Using the data below, find how many lines include the word "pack" and report that figure alone.
=-=-=
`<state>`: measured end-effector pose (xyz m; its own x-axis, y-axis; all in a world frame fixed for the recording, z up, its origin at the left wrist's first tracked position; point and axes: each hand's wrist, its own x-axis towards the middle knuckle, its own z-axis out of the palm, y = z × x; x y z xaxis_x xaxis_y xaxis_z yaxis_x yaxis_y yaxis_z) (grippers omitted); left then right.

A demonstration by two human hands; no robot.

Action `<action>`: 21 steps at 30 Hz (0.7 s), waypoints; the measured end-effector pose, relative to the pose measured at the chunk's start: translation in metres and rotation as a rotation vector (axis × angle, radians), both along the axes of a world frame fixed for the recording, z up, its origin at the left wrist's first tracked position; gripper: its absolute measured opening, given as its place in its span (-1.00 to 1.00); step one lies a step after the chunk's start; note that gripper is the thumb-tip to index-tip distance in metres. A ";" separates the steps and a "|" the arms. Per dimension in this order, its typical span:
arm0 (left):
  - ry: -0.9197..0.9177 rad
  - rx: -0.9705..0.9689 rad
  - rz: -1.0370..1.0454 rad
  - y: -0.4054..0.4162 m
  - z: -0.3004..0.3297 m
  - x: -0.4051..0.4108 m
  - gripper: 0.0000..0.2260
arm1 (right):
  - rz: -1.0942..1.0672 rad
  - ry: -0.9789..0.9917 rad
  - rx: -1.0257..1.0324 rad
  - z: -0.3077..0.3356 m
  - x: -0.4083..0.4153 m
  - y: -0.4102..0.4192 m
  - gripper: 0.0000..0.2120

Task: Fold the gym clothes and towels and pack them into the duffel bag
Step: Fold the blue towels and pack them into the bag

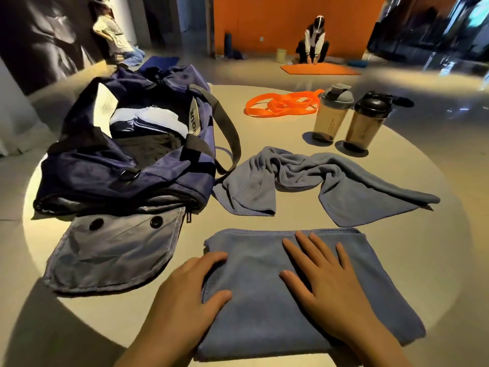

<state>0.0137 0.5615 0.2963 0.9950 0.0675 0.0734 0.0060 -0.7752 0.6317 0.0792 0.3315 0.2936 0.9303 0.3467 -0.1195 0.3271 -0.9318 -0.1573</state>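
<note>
Head view looks down on a round pale worktop (264, 123) with both hands laid on a folded blue-grey towel (264, 313) at its near edge. The left hand (185, 292) rests at the towel's left border, palm down, fingers loosely curled over the edge and thumb lying on the cloth; it grips nothing. The right hand (325, 284) lies flat on the towel's middle with fingers spread wide, pressing on the fabric and holding nothing.

Just beyond the right hand's fingertips, apart from the folded towel, a second towel (330, 181) of the same colour lies crumpled and unfolded across the worktop. Beyond the left hand and to its left sits the navy duffel bag (119, 170), unzipped and gaping, with pale blue and dark folded garments (148, 123) showing inside. A grey flap (113, 247) with two dark snaps hangs open from the bag's near end, spread on the worktop just left of the left hand.

Well beyond the right hand stand two shaker bottles (349, 120), upright and nearly touching, and beside them to the left a tangle of orange resistance bands (283, 104). Past the worktop, on the floor, a person (315, 41) crouches over an orange mat (320, 68).
</note>
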 end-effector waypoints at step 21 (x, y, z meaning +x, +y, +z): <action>0.154 -1.303 -0.151 -0.008 0.061 0.011 -0.17 | -0.202 0.041 1.033 0.027 -0.020 0.053 -0.78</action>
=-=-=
◆ YOUR SOLUTION ◆
2